◆ **DESCRIPTION OF THE TASK**: Beneath this instruction is a block of data; output from it exactly the lines that run from the one containing "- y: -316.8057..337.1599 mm" through the one containing "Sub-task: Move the", inclusive.

DATASET EXTRACT Block Start

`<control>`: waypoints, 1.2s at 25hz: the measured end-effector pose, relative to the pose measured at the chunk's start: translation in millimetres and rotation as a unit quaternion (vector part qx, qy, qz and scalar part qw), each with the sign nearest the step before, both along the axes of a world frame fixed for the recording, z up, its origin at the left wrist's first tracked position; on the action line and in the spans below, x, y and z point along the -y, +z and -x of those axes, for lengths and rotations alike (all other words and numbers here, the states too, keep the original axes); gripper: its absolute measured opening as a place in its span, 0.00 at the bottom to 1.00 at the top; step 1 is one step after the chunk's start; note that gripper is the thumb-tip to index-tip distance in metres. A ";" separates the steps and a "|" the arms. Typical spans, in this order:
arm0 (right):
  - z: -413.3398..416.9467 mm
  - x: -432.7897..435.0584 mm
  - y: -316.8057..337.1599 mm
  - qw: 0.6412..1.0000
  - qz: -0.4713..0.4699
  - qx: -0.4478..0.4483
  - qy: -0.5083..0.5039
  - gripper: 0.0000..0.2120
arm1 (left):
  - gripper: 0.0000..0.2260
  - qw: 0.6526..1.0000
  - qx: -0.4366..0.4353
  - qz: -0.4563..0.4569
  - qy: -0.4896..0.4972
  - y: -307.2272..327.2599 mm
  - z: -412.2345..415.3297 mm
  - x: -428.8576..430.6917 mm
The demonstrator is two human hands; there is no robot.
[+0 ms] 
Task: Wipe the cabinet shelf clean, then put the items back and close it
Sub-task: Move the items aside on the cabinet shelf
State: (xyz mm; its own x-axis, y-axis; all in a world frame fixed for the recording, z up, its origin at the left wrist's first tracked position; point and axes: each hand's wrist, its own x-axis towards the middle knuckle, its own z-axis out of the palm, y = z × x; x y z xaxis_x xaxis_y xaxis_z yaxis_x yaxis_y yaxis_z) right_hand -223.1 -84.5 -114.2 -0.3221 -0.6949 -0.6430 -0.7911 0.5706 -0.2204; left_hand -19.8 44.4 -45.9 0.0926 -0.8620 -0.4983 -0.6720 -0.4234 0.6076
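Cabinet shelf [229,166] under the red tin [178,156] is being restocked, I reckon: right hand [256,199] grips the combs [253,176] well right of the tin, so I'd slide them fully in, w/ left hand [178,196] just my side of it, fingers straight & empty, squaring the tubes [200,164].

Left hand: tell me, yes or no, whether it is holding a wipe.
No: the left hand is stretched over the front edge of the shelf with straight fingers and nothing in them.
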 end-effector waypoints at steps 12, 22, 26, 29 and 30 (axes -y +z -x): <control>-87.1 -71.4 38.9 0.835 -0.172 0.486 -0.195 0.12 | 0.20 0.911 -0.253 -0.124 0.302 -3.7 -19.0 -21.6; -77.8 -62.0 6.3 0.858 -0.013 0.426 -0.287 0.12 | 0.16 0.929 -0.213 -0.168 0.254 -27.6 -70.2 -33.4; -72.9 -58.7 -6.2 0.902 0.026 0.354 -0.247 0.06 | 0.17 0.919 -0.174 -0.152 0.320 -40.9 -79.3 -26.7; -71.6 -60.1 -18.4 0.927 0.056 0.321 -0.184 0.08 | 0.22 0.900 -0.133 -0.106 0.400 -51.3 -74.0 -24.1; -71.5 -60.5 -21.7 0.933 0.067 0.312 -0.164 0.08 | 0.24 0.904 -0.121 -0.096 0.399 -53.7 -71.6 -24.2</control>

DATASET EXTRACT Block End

◆ **WRITTEN RESPONSE**:
  - y: -316.8057..337.1599 mm
  - qw: 0.6412..1.0000
  - qz: -0.4713..0.4699
  - qx: -0.4478..0.4483
  - qy: -0.5083..0.5039
  - gripper: 0.0000..0.2120
arm1 (left):
  - gripper: 0.0000..0.2260
  - qw: 0.6526..1.0000
  - qx: -0.4366..0.4353
  - qz: -0.4563..0.4569
  - qy: -0.4896..0.4972
  - y: -307.2272..327.2599 mm
  - z: -412.2345..415.3297 mm
  - x: -428.8576..430.6917 mm
The demonstrator is two human hands; there is no robot.
[+0 ms] 
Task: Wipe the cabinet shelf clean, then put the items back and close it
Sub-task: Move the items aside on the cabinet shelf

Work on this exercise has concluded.